The finish line was at the top of a hill. Ugggghh.  As I neared the end, I was tired and looking forward to being done…. but there was one more hill to climb.  As life here on earth draws to a close, it can get tough.  Sometimes the heartaches of life seem to increase and become more intense.  We long for relief.

Maybe God does this to help ease our hold on life here and make our transition easier.  As Christians, when we begin to see what is at the end of this race of life, we can be excited! We will forever be with Jesus, the author and finisher of our faith. There will be no more pain, sorrow, or sickness. All will be well.

Along with the closure of pain and suffering though is also the end of opportunities to prepare for the next life. While we have breath and our being here, we need to seize the opportunities to lay up treasure in heaven. I believe what we do here will affect us in eternity.

May we run our race well by being obedient to what our Father has called us to be and do for His glory.

Keep looking up,

Gaye Hughes

I Corinthians 9:24-27  “Know ye not that they which run in a race run all, but one receiveth the prize? So run, that ye may obtain. And every man that striveth for the mastery is self controlled in all things.
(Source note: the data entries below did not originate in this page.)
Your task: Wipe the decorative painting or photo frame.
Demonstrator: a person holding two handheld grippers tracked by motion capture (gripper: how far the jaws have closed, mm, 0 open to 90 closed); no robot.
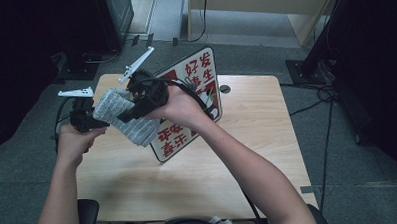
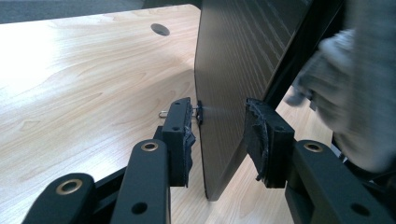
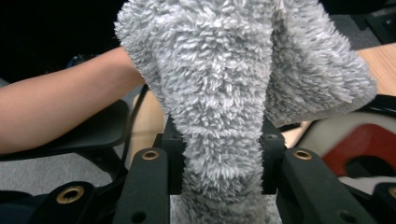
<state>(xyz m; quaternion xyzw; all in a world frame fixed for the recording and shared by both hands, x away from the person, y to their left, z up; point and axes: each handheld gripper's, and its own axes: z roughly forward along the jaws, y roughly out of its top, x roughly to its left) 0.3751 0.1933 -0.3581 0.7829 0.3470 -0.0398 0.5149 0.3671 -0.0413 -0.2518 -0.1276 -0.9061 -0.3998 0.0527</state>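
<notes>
From above I see my right hand-held gripper (image 1: 136, 101) clamped on a grey fluffy cloth (image 1: 124, 117), pressing it against the sign board (image 1: 186, 110) that stands tilted on the bench (image 1: 247, 135). In the right gripper view the cloth (image 3: 219, 93) is bunched tight between the jaws. My left hand-held gripper (image 2: 219, 135) straddles the board's lower edge (image 2: 233, 93), jaws set wide on either side, pads not touching it, so nothing holds it firmly. I judge that a harder wipe could tip the board or skid it along the bench. The loose cloth folds could also snag the left jaws.
</notes>
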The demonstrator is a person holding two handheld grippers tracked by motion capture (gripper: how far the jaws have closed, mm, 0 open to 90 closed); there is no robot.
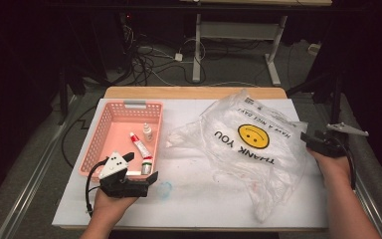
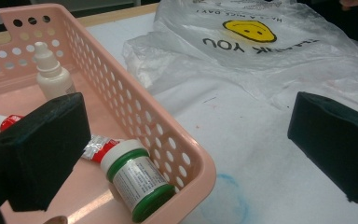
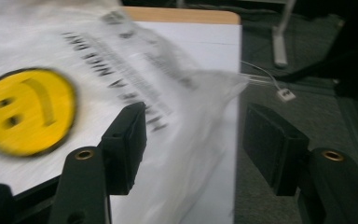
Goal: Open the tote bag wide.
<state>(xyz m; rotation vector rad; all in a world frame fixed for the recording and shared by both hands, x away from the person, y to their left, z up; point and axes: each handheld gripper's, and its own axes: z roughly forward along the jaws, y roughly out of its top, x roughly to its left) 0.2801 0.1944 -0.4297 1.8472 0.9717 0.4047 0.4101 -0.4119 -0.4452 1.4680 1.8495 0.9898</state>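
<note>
The table [image 1: 189, 199], covered in white, carries a large clear plastic bag [image 1: 258, 149] with a yellow smiley face and "THANK YOU" print, spread over its 3 o'clock half in the high view. At 9 o'clock sits a pink basket [image 1: 107, 137] holding a red-and-white tube [image 1: 139, 144], a small white dropper bottle [image 1: 147, 131] and a green-capped bottle [image 1: 147, 165] lying on its side against the near wall. The right tool [image 1: 307, 138] is at the bag's 3 o'clock edge; in the right gripper view its jaws stand partly apart with the bag's rim lying between them, the pads not pressing on the plastic. The left tool [image 1: 151, 179] rests at the basket's 5 o'clock corner, jaws spread wide and holding nothing; in the left gripper view one jaw hangs over the basket, the other over the bare table.
</note>
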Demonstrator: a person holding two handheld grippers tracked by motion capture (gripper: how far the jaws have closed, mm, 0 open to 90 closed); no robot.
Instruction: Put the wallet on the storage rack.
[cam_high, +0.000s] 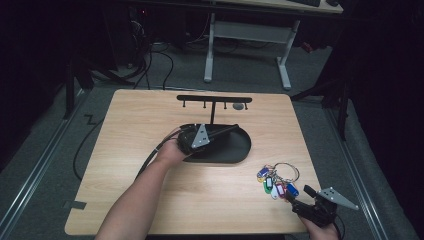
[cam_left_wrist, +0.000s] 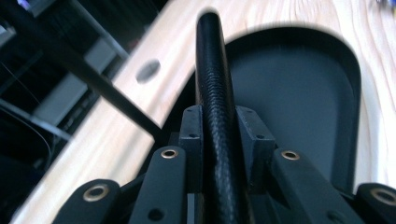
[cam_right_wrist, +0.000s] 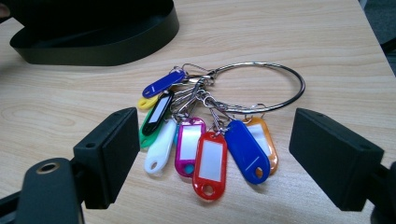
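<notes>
A black oval tray (cam_high: 235, 150) lies mid-table, with a thin T-shaped hook stand (cam_high: 213, 100) rising at its back edge. My left gripper (cam_high: 216, 133) reaches over the tray's back left part. In the left gripper view its pads (cam_left_wrist: 252, 133) press from both sides on the tray's textured back wall (cam_left_wrist: 212, 70), so this gripper (cam_left_wrist: 222, 133) is shut on it. A steel ring with several coloured key tags (cam_high: 276, 181) lies at the front right. My right gripper (cam_high: 299, 195) rests just behind the tags, jaws open. The tags (cam_right_wrist: 205, 140) lie ahead of this gripper (cam_right_wrist: 224, 156), untouched.
A small grey disc (cam_high: 239, 106) lies on the table under the stand's right end. The table's front right edge (cam_high: 320, 200) is close to my right hand. Behind the table stand a white desk frame (cam_high: 247, 32) and cables on the floor.
</notes>
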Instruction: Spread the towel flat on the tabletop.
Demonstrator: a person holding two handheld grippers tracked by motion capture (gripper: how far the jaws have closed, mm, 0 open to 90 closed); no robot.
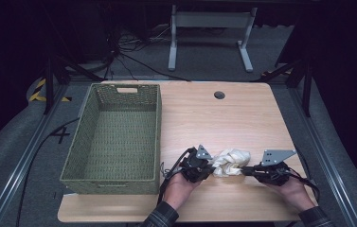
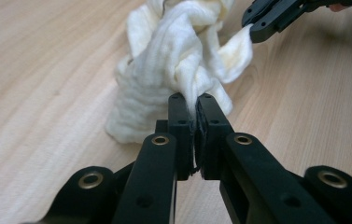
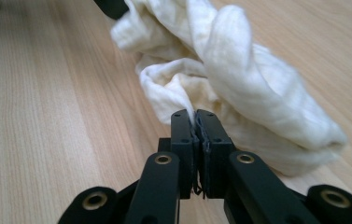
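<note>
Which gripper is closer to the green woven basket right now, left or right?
Left. The left gripper grips the cream cloth just right of the basket; the right gripper holds the cloth's far side.

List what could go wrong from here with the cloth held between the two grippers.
1. Both the left gripper and right gripper pinch only thin edges of the cream cloth; one may slip when lifted.
2. The cloth is bunched and twisted, so it may not spread.
3. Slack could snag the green basket rim.

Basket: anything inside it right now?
The basket shows bare woven floor, nothing on it. The near wall hides a strip of floor just behind it. The cloth lies outside, on the table.
</note>
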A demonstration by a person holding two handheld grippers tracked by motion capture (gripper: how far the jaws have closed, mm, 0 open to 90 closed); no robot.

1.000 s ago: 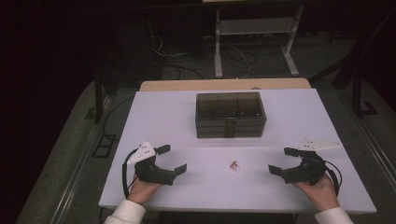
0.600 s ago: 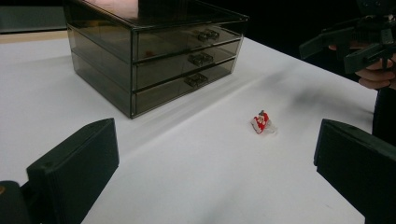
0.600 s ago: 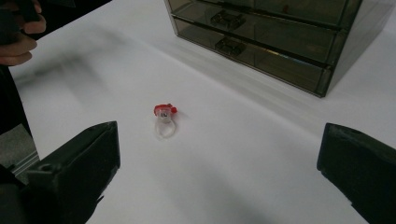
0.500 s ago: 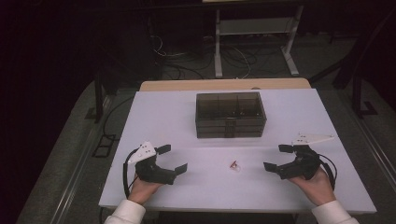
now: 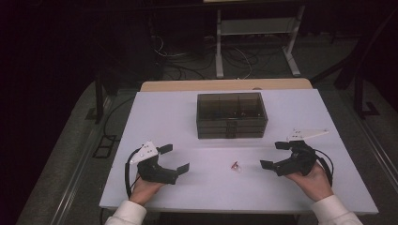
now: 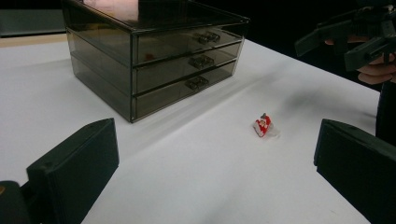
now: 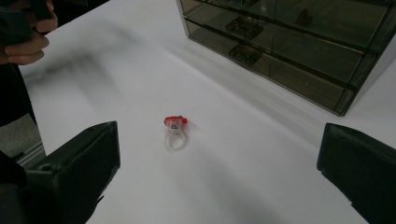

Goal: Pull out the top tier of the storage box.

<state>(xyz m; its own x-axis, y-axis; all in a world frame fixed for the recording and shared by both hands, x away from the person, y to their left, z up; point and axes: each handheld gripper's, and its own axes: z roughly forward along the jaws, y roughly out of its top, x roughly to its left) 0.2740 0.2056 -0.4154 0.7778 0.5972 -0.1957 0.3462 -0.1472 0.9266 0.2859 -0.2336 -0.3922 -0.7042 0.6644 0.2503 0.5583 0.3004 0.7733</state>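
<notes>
High view: the left gripper (image 5: 174,158) and the right gripper (image 5: 275,154) rest low over the near part of the white tabletop (image 5: 159,112), one in each hand, both with jaws spread wide and nothing between them. A small red and clear ring (image 5: 235,166) lies on the tabletop between the two grippers, apart from both and a little nearer the right one. Behind it stands a smoky see-through drawer box (image 5: 232,115), its three drawers shut.

The left gripper view shows the ring (image 6: 263,126) as a red top with a clear band, lying ahead between the released jaws, with the box (image 6: 154,51) to the left and the right gripper (image 6: 355,39) at the upper right. The right gripper view shows the ring (image 7: 175,130) resting with its clear band toward the camera, and the drawer handles on the box (image 7: 299,42).
</notes>
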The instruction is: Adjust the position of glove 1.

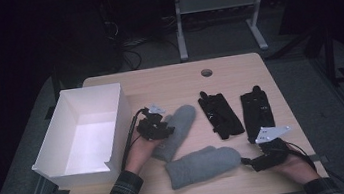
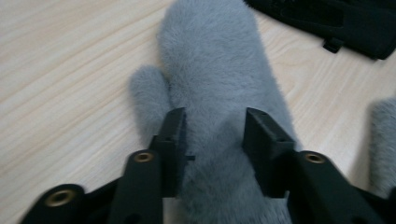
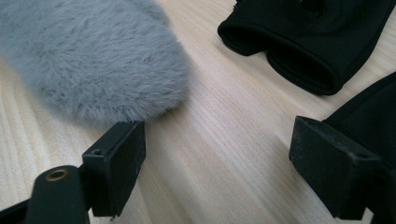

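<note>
your left hand-held gripper (image 1: 156, 126) sits over the upright grey mitten (image 1: 177, 129), just right of the white box (image 1: 84, 134). in the left gripper view the left hand-held gripper (image 2: 212, 140) has its 2 black jaws partly spread, one on each side of the mitten (image 2: 215, 70)'s body near the cuff end. the fur fills the gap between them, but you cannot tell whether the pads press into it or just brush it. the mitten lies flat on the counter (image 1: 168, 80), its thumb (image 2: 147, 93) sticking out to the left in that view and its rounded tip pointing away from you.

your right hand-held gripper (image 1: 264, 158) rests low on the counter near the front right corner, with the grey three-cornered plate (image 1: 270, 133) on top. in the right gripper view the right hand-held gripper (image 3: 219, 154) is spread wide with bare wood between the jaws and nothing held. its left jaw sits just beside the rounded end of the second grey mitten (image 3: 93, 56), which lies crosswise in front of you (image 1: 203, 164). its right jaw is close against 1 of the black gloves (image 3: 369, 112).

the 2 black gloves (image 1: 220, 113) (image 1: 257, 111) lie side by side on the right half of the counter, beyond your right hand. the white box stands open at the left edge.
</note>
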Demonstrator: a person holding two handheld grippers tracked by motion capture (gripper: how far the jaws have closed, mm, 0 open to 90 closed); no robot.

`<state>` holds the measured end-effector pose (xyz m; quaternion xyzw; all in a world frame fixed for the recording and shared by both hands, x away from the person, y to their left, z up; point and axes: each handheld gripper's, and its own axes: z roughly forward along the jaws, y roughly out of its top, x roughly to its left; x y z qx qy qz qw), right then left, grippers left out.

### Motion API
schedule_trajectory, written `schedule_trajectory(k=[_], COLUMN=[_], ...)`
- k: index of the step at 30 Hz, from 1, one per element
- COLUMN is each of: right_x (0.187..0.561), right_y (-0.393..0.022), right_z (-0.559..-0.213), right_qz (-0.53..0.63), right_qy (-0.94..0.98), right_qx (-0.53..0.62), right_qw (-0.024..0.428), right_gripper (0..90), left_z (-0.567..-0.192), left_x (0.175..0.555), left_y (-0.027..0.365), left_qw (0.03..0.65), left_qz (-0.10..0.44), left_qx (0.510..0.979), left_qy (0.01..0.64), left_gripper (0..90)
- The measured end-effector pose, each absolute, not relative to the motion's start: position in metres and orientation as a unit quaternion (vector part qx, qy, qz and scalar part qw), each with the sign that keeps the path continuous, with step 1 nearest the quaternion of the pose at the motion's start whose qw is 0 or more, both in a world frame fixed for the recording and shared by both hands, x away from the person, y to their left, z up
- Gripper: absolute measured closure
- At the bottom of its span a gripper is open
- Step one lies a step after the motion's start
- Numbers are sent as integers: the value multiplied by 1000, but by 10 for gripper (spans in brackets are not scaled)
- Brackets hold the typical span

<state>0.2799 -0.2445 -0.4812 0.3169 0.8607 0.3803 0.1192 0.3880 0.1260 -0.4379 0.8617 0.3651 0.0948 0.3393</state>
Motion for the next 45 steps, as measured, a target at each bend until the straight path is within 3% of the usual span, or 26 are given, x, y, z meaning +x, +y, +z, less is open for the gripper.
schedule_trajectory(k=[4,10,14,31,45], right_x=[280,280,280,280,280], right_y=[-245,-245,-244,-245,-245], right_z=[-481,-481,-481,-481,-481], right_qz=[381,381,381,380,380], right_qy=[860,860,860,861,861], right_qx=[317,317,317,317,316], right_qw=[119,119,120,119,120], right_gripper=[186,186,186,186,186], left_z=[-447,-451,-449,-405,-375], left_x=[389,389,392,381,352], left_y=[119,117,121,131,114], left_qw=[320,308,320,400,419], left_qz=[100,106,92,37,-26], left_qx=[872,881,881,872,892], left_qy=[357,342,336,280,168], left_gripper=[595,798,848,865,865])
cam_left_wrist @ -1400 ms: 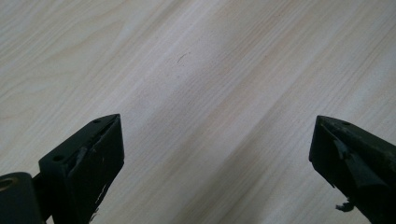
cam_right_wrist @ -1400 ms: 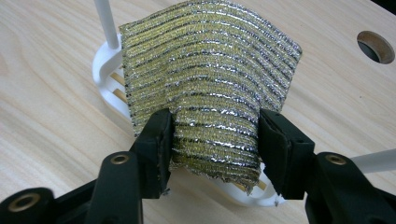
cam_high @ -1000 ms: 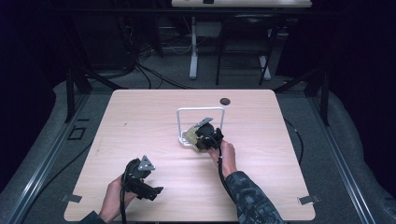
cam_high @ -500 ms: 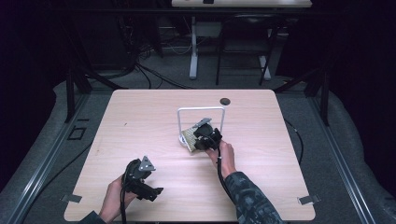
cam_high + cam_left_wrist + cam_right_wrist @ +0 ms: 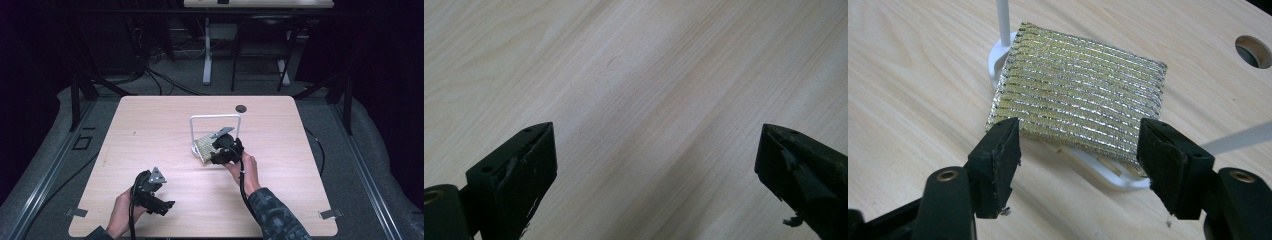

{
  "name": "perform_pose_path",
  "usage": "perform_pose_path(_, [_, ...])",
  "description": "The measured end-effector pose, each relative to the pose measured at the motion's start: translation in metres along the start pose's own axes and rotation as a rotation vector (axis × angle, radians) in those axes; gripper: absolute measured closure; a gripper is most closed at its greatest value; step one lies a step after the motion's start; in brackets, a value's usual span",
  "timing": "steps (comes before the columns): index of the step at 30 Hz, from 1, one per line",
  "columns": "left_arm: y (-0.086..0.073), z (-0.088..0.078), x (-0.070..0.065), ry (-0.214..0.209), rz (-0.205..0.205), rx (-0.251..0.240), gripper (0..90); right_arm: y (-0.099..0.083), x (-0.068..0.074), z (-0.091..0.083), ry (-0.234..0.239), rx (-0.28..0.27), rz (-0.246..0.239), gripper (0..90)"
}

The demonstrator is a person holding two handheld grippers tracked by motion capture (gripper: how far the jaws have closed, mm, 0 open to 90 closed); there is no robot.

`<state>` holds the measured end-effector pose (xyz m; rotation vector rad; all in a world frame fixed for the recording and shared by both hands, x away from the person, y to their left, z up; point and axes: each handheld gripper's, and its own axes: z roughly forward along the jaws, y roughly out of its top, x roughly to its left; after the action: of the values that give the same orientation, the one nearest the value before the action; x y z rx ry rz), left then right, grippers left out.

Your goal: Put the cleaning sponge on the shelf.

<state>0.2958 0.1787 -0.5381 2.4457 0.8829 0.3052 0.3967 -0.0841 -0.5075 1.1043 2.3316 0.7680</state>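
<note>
High view looks down on a pale wooden table point(image 5: 150, 135) with light grain, standing on grey floor point(image 5: 380, 165) in a dark room. Beyond the table's far edge, cables point(image 5: 165, 80) trail across the floor between black frame legs and a white table leg point(image 5: 207, 55). A small round hole point(image 5: 241, 108) sits near the far edge of the table.

Near the middle, a gold metallic scouring pad point(image 5: 204, 147) leans on the base of a white wire stand point(image 5: 215, 120). The right hand-held gripper point(image 5: 220, 154) is just beside the pad; its jaws have just been opening and now stand apart, clear of the pad's near edge. The left hand-held gripper point(image 5: 159, 205) rests near the table's front edge, well apart from the pad, jaws wide apart over bare wood.
</note>
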Motion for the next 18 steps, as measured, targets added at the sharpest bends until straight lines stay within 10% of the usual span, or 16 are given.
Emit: perform_pose_path(18, [0.0,0.0,0.0,-0.002,-0.002,0.002,3.7,-0.021,0.005,-0.055,0.036,-0.004,-0.063,26.1])
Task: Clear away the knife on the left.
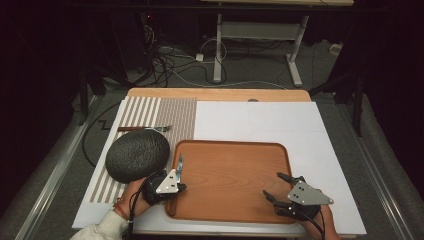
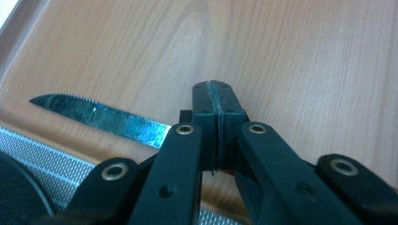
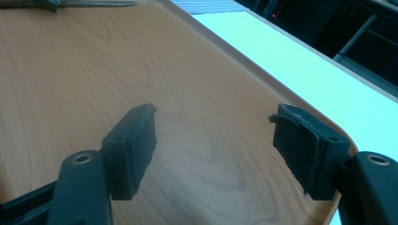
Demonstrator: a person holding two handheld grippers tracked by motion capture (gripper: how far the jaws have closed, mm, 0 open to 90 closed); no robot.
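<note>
From the high view, the left gripper [image 1: 176, 176] sits at the left rim of the wooden tray [image 1: 235, 210], clamped on a knife [image 1: 179, 164] whose blade points away from the person, along the tray's left edge. Just left of it lies a dark round plate [image 1: 137, 155] on a striped placemat [image 1: 150, 112], with a fork [image 1: 150, 128] beyond the plate. The right gripper [image 1: 275, 187] hovers over the tray's near right corner, jaws apart — nothing between them. Tray and placemat rest on a white board [image 1: 280, 120] covering the table.

In the left gripper view, the left gripper [image 2: 217, 117] has its pads pressed together on the knife [image 2: 101, 117]; the serrated blade sticks out to the left over the tray [image 2: 305, 56] floor, close to the rim.

In the right gripper view, the right gripper [image 3: 213, 140] stands wide open above bare tray [image 3: 70, 70] wood — the white board [image 3: 291, 65] runs past the rim on the right.
</note>
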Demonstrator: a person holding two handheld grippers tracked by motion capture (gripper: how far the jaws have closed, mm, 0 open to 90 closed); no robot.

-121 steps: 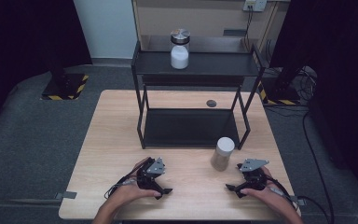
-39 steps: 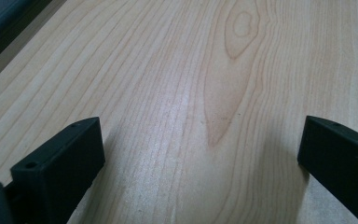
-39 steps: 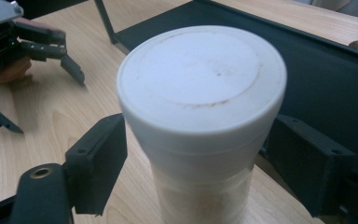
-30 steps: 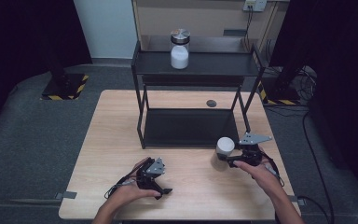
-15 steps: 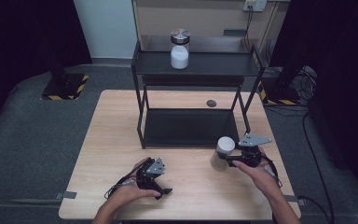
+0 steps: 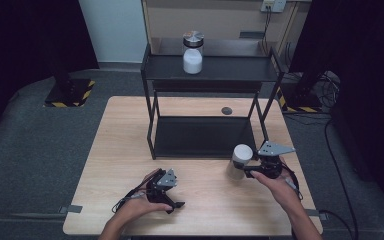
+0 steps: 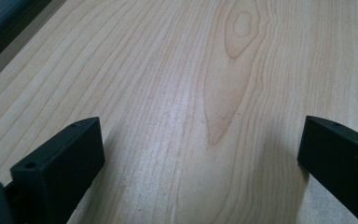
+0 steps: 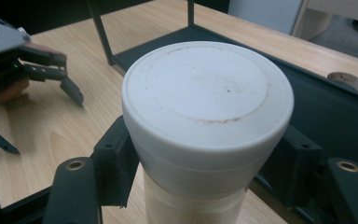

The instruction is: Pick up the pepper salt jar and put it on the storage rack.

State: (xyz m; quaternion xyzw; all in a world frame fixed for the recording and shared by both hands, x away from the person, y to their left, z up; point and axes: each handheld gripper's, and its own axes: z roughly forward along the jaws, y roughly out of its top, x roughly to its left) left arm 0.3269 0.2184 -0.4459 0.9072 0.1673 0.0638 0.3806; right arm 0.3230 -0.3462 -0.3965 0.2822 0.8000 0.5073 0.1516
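Right gripper view: right gripper (image 8: 205,163) fingers clamp the white-lidded jar (image 8: 207,121); left gripper (image 7: 200,163) fingers apart, idle. Next probably lifting toward the shelf (image 6: 205,135).

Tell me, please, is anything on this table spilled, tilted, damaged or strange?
Nothing is spilled or tipped. The white-lidded jar stands upright on the table, held by the right claw. Its lid only carries faint brown stains. The jar of white powder sits upright on the rack's top shelf.

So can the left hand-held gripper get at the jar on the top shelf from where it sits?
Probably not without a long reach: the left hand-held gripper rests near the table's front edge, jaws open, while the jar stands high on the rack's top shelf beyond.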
Now they do it to obtain a perishable crown; but we an imperishable. I therefore run, not as uncertainly; so fight I, not as one that beateth the air: But I discipline my body, and bring it into subjection: lest that by any means, when I have preached to others, I myself should be disqualified.”

7 thoughts on “Running the Race of Life

  1. What a wonderful post, Gaye. I don’t see how you could be thinking such wonderful thoughts as you were running. My mind would’ve been concentrating on my aching body and how much longer can I endure this. Congratulations on such an encouraging article and winning the medals. Nathan did soooo well not to have “been in training.”

    Jean Gibson


  2. God Bless You Sister,I really enjoyed reading your Commentary on the Race of Life.Life is a race and We all want to Finish our course with Honor and Dignity, and the Love of Christ, I press toward the prize in this Race of Life,God Bless You and Hang in there Sister, You are an Inspiration. Clay.